The UN intend to enquire both sides in Cyprus about their ideas concerning the establishment of an effective mechanism for direct military contacts, after a relevant reference in the UNFICYP resolution the Security Council passed on Thursday.
After receiving their ideas, UNFICYP will formulate a proposal that might be acceptable to both sides, a UN source told the Cyprus News Agency, but stressed that “these contacts should not be mistaken for recognition.”
The resolution extending the mandate of the UN peacekeeping force until July 31, 2020, states in paragraph 6 that the Security Council “calls for the establishment of an effective mechanism for direct military contacts between the sides and the relevant involved parties, and urges UNFICYP, as facilitator through its liaison role, to submit proposals in this regard.”
It is now up to the two the Republic and the north to decide at which level they want to engage on this dialogue, the UN source said, though the preference of the UN that a dialogue is initiated on both a military and political level, facilitated by UNFICYP at all times.

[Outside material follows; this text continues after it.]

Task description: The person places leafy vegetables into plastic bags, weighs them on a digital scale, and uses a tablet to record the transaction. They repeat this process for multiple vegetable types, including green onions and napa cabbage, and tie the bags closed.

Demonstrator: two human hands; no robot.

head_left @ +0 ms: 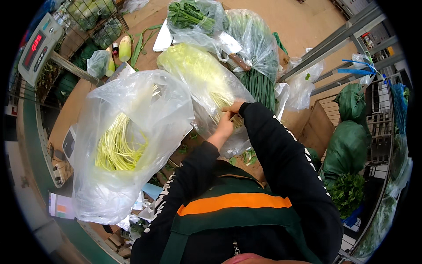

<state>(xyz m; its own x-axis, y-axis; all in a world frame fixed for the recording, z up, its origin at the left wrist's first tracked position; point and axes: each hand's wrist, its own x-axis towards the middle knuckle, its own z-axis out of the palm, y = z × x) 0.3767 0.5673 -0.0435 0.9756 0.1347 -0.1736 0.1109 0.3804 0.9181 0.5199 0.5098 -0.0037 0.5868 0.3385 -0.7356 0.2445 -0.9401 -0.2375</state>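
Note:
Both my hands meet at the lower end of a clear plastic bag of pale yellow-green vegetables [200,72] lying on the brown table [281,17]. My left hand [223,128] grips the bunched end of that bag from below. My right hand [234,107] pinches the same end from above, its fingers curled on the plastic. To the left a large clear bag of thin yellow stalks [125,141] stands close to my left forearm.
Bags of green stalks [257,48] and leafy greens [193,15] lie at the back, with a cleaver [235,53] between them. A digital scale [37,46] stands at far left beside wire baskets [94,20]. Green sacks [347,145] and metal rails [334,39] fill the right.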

So far, there are have been no direct military contacts between the opposing forces in Cyprus and, as the UN source clarified, “there will be no direct contact while these proposals are being discussed.”
The intention of the UN is to talk to the two sides separately, listen to their ideas about these military mechanisms, before presenting its own ideas on how this might work.

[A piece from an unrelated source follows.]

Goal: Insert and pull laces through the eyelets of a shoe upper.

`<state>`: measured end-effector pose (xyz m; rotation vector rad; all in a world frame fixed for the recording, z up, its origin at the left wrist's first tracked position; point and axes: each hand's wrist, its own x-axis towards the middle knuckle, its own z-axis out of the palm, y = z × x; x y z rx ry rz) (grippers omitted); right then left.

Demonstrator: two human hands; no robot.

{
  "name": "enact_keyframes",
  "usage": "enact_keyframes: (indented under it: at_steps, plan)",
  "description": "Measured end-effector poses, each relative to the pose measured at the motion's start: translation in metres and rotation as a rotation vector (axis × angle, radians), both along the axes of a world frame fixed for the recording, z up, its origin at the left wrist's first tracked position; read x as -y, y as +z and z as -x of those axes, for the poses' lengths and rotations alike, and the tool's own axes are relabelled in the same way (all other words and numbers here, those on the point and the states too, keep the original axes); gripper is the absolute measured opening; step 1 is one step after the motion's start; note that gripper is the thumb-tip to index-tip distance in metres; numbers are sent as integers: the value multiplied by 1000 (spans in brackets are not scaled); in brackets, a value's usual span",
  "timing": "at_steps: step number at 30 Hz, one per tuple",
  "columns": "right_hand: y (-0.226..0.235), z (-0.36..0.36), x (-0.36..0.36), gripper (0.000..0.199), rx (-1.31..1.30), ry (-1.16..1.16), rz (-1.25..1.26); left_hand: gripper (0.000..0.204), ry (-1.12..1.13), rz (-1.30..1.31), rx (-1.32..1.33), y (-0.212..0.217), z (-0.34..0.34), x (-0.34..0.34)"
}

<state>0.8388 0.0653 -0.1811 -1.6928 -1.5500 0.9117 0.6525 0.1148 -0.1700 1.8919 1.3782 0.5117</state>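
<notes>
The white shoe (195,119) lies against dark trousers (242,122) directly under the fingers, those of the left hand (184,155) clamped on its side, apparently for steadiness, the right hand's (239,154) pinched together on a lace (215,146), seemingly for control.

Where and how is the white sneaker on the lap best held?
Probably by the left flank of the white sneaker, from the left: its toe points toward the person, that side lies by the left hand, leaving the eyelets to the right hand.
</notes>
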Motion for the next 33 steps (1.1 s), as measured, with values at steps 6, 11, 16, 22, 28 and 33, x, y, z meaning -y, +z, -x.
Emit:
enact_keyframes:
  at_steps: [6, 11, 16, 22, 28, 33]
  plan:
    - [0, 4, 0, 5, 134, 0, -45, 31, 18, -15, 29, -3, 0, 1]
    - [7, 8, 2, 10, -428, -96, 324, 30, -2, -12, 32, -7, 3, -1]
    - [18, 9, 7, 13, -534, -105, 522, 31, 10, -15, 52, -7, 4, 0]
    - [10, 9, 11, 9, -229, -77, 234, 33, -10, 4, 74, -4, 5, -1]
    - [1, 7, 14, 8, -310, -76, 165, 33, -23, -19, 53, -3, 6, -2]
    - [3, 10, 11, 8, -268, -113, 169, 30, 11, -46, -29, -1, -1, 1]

Having direct contacts “doesn’t mean that we are not going to be present, it doesn’t mean that we are going to leave"
Having direct contacts “doesn’t mean that we are not going to be present, it doesn’t mean that we are going to leave, it doesn’t mean that anybody is being asked to recognize the other side” the UN source said.
In a statement issued Thursday, following the adoption of the Security Council resolution to extend the mandate of the UN peacekeeping force stationed on the island, the Foreign Ministry of the Republic of Cyprus pointed to the consultations that took place before the adoption of the resolution, which it described as tactics aimed at giving the impression that the Cyprus issue is a matter of stabilizing relations between the two communities.
These, the Foreign Ministry said, do not contribute to a solution as foreseen by the relevant UN resolutions but to a normalization of the status quo.